• Task statement
Count, in the listing that follows, every line containing the word "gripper". Give the number by itself.
[Given information]
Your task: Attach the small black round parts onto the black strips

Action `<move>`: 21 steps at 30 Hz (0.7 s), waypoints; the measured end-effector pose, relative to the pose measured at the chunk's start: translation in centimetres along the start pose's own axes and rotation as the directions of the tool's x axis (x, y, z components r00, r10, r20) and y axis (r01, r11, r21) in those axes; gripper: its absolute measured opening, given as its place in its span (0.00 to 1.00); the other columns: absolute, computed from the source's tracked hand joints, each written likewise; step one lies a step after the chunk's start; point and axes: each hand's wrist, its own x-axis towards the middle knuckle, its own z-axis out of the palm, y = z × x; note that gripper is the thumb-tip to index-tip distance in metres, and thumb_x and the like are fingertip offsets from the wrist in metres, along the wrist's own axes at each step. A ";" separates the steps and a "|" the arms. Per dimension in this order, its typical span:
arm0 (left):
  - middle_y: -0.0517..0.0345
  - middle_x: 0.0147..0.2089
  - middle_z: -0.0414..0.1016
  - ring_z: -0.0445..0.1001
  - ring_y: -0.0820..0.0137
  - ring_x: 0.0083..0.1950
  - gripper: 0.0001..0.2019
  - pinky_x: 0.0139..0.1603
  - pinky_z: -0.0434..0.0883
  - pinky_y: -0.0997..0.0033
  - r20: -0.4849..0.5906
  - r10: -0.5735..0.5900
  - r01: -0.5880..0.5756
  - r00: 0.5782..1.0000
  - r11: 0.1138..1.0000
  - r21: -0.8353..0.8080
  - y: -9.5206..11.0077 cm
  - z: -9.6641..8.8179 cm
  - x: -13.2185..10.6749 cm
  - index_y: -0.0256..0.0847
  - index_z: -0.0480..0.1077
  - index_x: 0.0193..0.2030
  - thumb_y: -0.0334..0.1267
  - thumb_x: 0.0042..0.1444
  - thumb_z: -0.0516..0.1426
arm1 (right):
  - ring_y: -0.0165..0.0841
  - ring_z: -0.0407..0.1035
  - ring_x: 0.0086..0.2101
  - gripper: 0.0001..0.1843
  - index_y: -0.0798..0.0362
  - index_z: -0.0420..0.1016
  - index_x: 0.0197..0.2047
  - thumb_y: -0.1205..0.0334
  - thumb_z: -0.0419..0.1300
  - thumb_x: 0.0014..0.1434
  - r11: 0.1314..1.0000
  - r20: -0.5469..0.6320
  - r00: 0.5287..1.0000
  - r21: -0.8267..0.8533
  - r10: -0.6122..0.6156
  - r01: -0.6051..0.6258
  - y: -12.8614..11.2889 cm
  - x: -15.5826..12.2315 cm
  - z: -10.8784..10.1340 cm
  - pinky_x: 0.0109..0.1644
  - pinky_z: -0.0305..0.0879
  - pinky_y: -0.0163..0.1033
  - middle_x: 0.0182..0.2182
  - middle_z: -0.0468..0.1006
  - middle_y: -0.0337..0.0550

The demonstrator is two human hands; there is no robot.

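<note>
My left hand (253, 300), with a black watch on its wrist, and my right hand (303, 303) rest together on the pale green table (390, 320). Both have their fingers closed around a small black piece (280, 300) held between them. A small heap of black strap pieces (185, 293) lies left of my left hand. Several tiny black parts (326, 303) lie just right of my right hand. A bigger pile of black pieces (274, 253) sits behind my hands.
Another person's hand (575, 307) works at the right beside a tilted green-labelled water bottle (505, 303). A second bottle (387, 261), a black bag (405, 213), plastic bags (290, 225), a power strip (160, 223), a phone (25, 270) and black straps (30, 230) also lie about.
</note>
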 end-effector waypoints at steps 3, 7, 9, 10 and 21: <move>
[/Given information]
• Answer below
3